╭─ Material provided
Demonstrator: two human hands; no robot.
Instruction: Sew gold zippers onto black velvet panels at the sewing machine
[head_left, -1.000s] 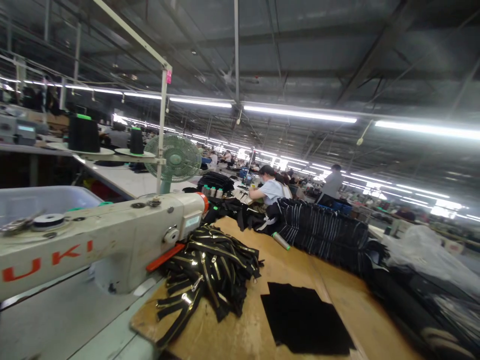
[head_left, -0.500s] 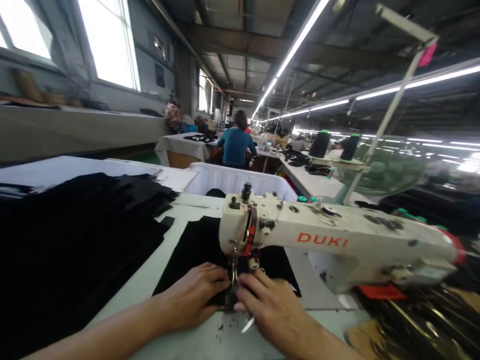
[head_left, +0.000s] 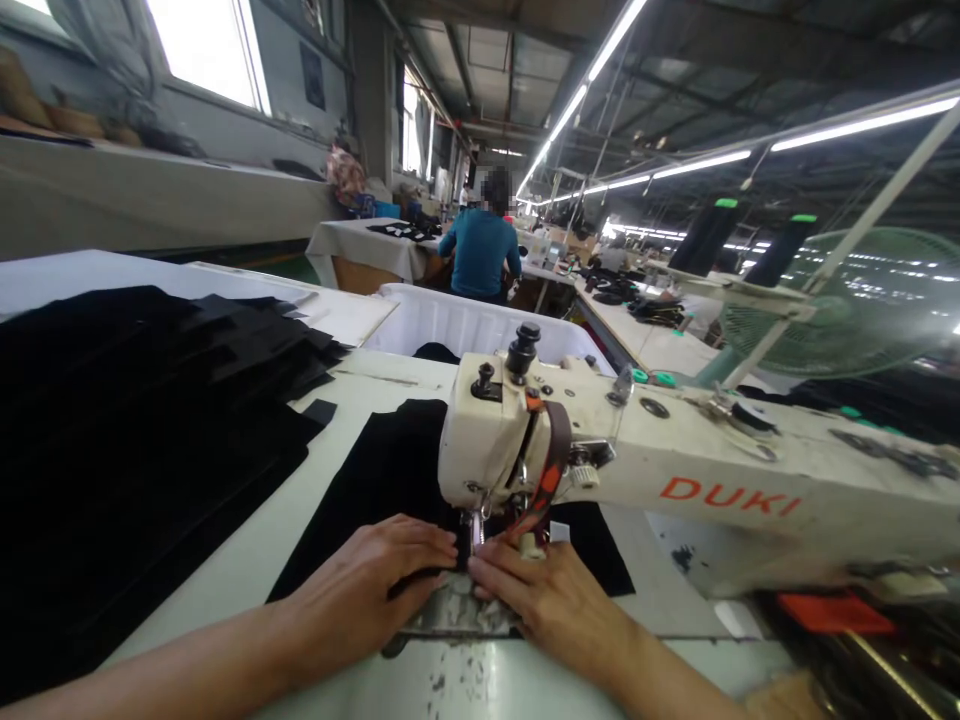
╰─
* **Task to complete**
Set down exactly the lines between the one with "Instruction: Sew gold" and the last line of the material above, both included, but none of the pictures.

* **Finished exercise**
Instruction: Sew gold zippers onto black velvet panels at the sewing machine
[head_left, -1.000s] 
[head_left, -0.500s] 
[head_left, +0.000s] 

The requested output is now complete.